*TASK BRIEF:*
Look through the listing and locate every line containing the word "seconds"; copy those lines.

----- AVAILABLE DATA -----

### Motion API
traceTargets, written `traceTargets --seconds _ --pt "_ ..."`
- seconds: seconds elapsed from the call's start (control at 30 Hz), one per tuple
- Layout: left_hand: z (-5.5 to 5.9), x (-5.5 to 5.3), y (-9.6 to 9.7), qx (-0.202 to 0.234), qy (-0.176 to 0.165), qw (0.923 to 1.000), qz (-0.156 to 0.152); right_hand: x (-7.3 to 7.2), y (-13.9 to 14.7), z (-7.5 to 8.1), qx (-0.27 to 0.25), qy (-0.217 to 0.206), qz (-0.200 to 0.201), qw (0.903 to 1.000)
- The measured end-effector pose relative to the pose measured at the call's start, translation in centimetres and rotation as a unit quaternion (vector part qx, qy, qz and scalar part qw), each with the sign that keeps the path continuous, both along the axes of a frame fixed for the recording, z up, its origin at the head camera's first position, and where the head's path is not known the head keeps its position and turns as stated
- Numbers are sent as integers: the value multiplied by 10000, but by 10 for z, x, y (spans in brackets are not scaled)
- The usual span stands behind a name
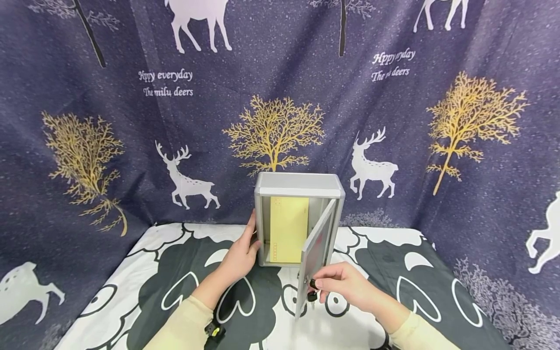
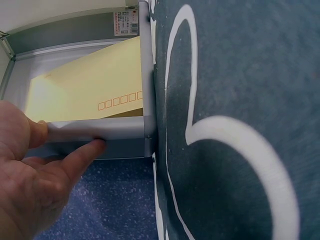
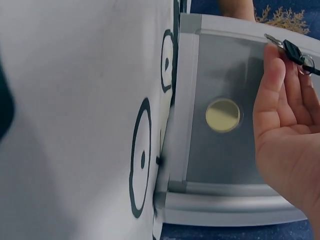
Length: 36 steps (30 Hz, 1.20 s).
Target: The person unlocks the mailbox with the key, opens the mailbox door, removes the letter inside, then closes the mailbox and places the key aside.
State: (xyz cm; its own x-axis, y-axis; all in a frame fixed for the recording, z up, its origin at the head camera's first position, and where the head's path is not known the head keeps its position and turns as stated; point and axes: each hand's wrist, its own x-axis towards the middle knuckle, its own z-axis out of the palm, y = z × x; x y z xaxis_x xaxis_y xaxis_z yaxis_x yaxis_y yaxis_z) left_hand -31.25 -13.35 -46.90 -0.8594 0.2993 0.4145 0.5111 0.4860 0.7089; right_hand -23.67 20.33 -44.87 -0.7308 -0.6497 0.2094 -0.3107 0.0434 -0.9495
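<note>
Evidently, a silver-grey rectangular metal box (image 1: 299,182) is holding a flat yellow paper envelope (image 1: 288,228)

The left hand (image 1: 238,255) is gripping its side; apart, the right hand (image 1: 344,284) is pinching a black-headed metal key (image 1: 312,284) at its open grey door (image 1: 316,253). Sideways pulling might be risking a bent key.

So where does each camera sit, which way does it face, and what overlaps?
Head: worn on the head, facing forward and down at the open metal box; left hand, right hand and sleeves show.
Left wrist: worn there, facing the metal box's interior and yellow envelope; left hand shows.
Right wrist: worn there, facing the door's outer face and keys; right hand shows, plus a bit of the other arm.
Shared: head and left wrist both show the yellow envelope and left hand.
</note>
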Motion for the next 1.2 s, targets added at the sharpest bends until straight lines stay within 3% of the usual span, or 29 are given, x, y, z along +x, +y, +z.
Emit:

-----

*EXPECTED ANSWER:*
traceTargets, written `traceTargets --seconds _ --pt "_ ..."`
- seconds: seconds elapsed from the call's start (control at 30 Hz), one per tuple

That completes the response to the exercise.